Financial Services kingpin Morgan Stanley (MS.N) is a trusty leading world-class investment bank and wealth management firm. Although it has fared well through many trials thrown its way since the foundation, this year might still see it in a predicament of some sort. On Monday, CEO James Gorman had cautioned there would be a “bumpy” ride in store for the shareholders. There is a ballpark estimate of 50% that the U.S. economy may enter a recession, albeit not too severe; Gorman had stated in a press conference prompted by the Wall Street bank that there are 50-50 odds now for them to consider. He has newly amended his prediction from May when word spread among the shareholders that the mere plausibility of a recession was lesser than 50%.
Nonetheless, he emphasized that it will most certainly be bumpy. The U.S. retirement plans (people’s 401K scheme) will face a decline by December. On the brighter side, it wouldn’t be a recession lasting longer than they can bear to endure.
It is also a good sign that the U.S. consumers and companies have been built to last through harsh droughts—their financial conditions may persevere them through the recession. This will aid in the economy’s rebuilding if faced with any shrinkage, and cushion American banks from possible aftermath.
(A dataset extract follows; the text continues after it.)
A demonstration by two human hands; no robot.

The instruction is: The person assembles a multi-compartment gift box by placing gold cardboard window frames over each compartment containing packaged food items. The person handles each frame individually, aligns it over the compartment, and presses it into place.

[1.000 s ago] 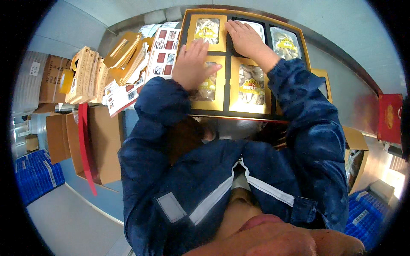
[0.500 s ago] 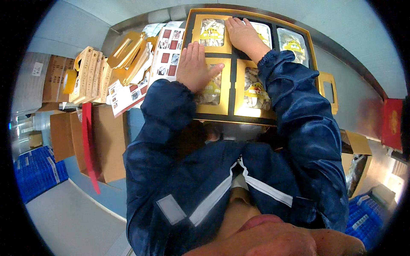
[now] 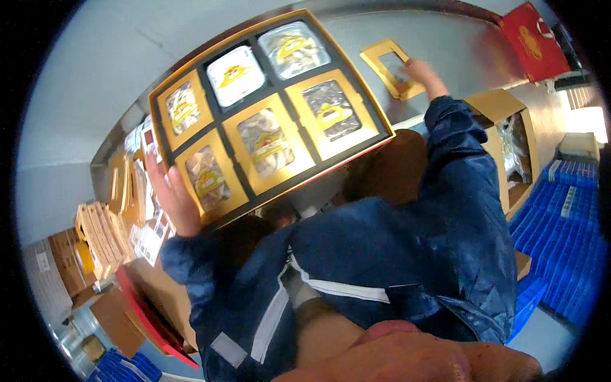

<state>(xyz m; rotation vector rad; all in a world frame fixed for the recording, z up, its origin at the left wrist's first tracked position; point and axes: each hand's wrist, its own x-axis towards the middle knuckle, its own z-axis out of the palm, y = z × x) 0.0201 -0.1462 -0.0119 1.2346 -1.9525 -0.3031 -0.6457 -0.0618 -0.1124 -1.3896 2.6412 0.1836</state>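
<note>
Head view: a gold-framed tray of six clear-windowed packets is held tilted at its eight o'clock edge by the left hand, fingers clasped on its side. At two o'clock, a gold cardboard frame on the grey table is touched by the right hand; its grip cannot be told.

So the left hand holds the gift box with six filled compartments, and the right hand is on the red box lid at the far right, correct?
Not quite. In the head view the right hand rests on a flat gold card frame, not the red box lid, which lies untouched further right. The left hand does hold the gift box with six filled compartments.
</note>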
Or so is claimed by the executives who made official statements at the financial industry conference held for Morgan Stanley, and we’re hoping they’re as ready as they seem to block another dent in the country’s economy after the recent Ukraine war and still easing pandemic regulations.
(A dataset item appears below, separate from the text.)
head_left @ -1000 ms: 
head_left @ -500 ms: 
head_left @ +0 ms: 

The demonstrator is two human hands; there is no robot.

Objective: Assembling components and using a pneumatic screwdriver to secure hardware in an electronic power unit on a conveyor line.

Meanwhile, the Chief Financial Officer Alastair Borthwick who overlooked all of the Bank of America Corp’s (BAC.N) had stated the loan portfolio belonging to his bank was yet to indicate any ominous signs of a recession. The back takes home a trophy for being the second-largest U.S. bank by assets. When prodded further about the asset quality, he replied that while there is this valid question of future concerns, there is also the other side of the coin—which is what they are certain of at this moment. And right now, the credit is in excellent shape, and therefore he isn’t as worried. This month, the reported customer spending has hiked to a 9% compared to 2021, although the average balances for the credit card remain lower than before the pandemic struck. These signs are considered to be proof of the customer’s stable financial bracket, as per Borthwick’s statement.
The corporate clientele continues to lean towards exposure and credit quality in various sectors including but not limited to—travel, eateries, and the hotel is certainly surging forward. Not to be thwarted anytime in the foreseeable future. They are also seeing reasonable growth in loans right now, tacking on that it was as forecasted previously.
His current statements have reflected similarly to those uttered by the Chief Executive of JPMorgan (JPM.N). Jamie Dimon had remarked that the industry-level inflation, the aftermath of the Ukraine & Russia situation, the pandemic, and other identical economic crises were no different than a “hurricane” changing course and striking where they didn’t expect it.
Conclusively though, both representatives from these powerhouses agree that the investment banking environment is set for a challenging, rocky path, as a lesser number of companies publicly voiced their preparation in the volatile market.